Para que el RMP se transforme en una QE completa, debe cambiar uno de dos factores. El primero es la duración: si el RMP comienza a comprar bonos a largo plazo o MBS, se convertirá en QE. Al hacerlo, la Fed elimina el riesgo de tasa de interés en el mercado, reduce los rendimientos y obliga a los inversores a buscar activos de mayor riesgo, elevando los precios de los activos. Este efecto de elevación de precios es característico del QE.
El segundo factor es la cantidad: si la demanda natural de reservas disminuye (por ejemplo, si el TGA deja de crecer), pero la Fed sigue comprando 400 mil millones de dólares mensuales, el RMP se convertirá en QE. En ese caso, la Fed inyecta liquidez adicional que inevitablemente fluye hacia los mercados de activos financieros, elevando los precios de acciones, bonos y otros activos de riesgo.
Observar estos dos factores es la forma práctica de determinar si el RMP se ha convertido en QE. Si las compras del RMP se extienden a bonos a largo plazo o MBS, o si la escala de compra supera la demanda de liquidez, son señales claras de QE. Antes de que aparezcan estas señales, equiparar el RMP con el QE es una interpretación errónea de la política.
El RMP busca evitar que la salida de liquidez en la temporada de impuestos afecte los precios de los activos. Aunque técnicamente es neutral, su reintroducción envía una señal psicológica al mercado: «la protección de la Reserva Federal» ya está activa. Este anuncio es positivo para los activos de riesgo, proporcionando un impulso suave. Al comprometerse a comprar 400 mil millones de dólares mensuales, la Fed en realidad proporciona un piso de liquidez para el sistema bancario, eliminando el riesgo de crisis en el mercado de recompra.

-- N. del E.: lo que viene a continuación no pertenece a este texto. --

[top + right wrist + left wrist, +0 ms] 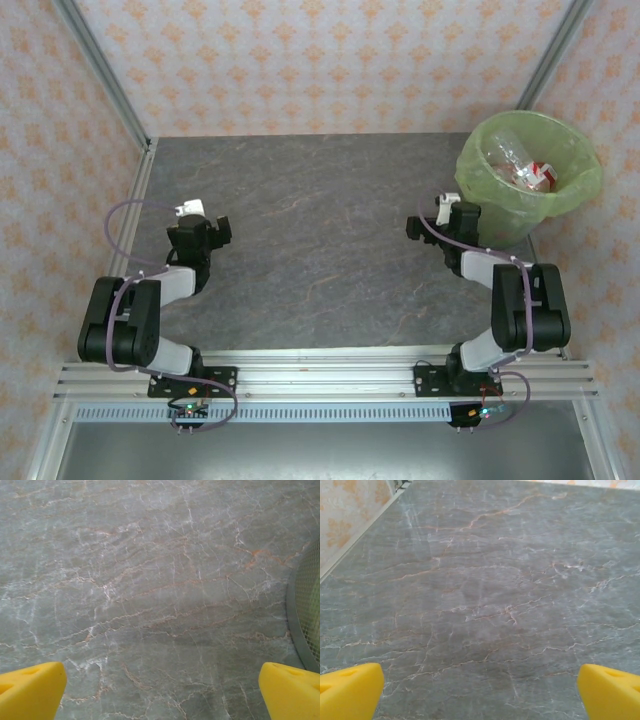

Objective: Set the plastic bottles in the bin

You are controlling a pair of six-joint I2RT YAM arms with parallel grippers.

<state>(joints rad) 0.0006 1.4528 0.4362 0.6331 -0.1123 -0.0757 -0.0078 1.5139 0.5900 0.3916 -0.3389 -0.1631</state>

Sin embargo, el RMP es un estabilizador, no un estimulante. Como solo reemplaza la liquidez retirada por el TGA, y no expande la base monetaria neta, no debe confundirse con una política de relajación sistémica del QE. Esta mala interpretación puede llevar a los inversores a tener expectativas irreales sobre la subida de los precios de los activos.